**Instructions to follow**
Up to and including the line holding "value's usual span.", write out the data exactly from its first line, but not the pictures.

**Source data**
- - - - -
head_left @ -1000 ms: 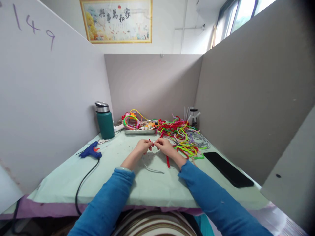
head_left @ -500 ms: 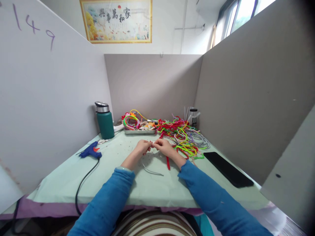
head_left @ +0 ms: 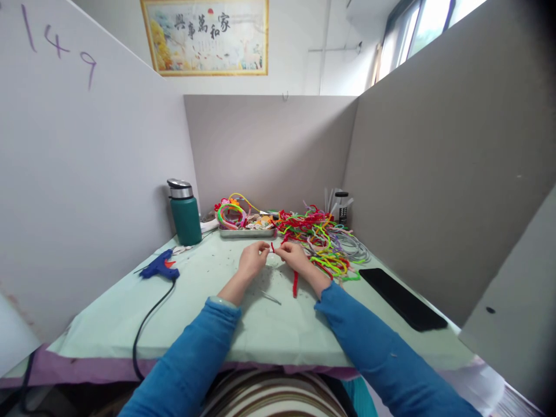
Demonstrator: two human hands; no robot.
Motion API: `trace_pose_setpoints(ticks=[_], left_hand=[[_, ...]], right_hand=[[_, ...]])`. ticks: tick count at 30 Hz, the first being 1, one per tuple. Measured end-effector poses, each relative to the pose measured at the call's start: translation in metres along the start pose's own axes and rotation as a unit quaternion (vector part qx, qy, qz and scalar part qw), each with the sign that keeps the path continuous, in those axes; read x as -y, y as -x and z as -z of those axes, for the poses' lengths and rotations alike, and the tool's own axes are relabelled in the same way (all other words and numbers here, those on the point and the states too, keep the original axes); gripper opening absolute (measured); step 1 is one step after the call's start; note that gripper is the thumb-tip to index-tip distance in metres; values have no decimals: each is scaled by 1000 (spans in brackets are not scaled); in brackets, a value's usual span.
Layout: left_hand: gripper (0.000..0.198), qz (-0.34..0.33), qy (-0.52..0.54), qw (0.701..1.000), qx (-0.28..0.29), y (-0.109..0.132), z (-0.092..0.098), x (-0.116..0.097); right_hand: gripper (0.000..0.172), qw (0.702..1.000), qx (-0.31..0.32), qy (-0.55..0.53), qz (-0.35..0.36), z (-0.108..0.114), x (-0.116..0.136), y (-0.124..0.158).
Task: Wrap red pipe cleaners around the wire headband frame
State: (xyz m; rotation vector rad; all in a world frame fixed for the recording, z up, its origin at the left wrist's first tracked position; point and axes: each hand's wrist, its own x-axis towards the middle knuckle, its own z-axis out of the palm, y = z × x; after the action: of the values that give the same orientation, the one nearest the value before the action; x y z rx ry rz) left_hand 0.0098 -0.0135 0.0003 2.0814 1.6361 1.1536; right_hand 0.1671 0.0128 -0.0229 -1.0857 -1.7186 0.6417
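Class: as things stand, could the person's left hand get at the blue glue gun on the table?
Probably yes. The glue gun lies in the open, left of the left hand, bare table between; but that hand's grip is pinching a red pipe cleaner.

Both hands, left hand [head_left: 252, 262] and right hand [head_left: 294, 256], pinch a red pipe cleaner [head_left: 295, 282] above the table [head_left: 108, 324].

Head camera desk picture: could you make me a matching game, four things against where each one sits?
Things:
1. blue plastic glue gun
2. green metal flask with a silver lid
3. flat black phone
4. red fuzzy pipe cleaner

Places:
A. right side of the table, near the partition
B. pinched between the left hand and right hand
C. back left corner
D. left side, its black cord running toward the front edge

Pairs: 1-D, 2-C, 3-A, 4-B
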Motion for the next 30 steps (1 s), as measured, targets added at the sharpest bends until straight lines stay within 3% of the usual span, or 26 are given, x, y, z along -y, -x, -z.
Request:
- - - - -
**Result below**
head_left @ -1000 ms: 
head_left @ -500 ms: 
head_left @ +0 ms: 
Demonstrator: two human hands; no robot.
Motion API: `trace_pose_setpoints(ticks=[_], left_hand=[[_, ...]], right_hand=[[_, ...]])`. ticks: tick count at 30 Hz, the first being 1, one per tuple. Measured end-effector poses, each relative to the pose measured at the call's start: translation in metres along the start pose's own axes and rotation as a unit quaternion (vector part qx, qy, qz and scalar part qw), each with the sign that keeps the path continuous, in those axes; read x as -y, y as -x and z as -z of those axes, for the poses' lengths and rotations alike, and the tool's own axes are relabelled in the same way (all other words and numbers here, those on the point and the states too, keep the original axes); gripper opening absolute (measured); step 1 is one step after the call's start; note that gripper is the thumb-tip to index-tip distance in metres; values have no decimals: each is scaled by 1000 (spans in brackets are not scaled); in brackets, a value's usual span.

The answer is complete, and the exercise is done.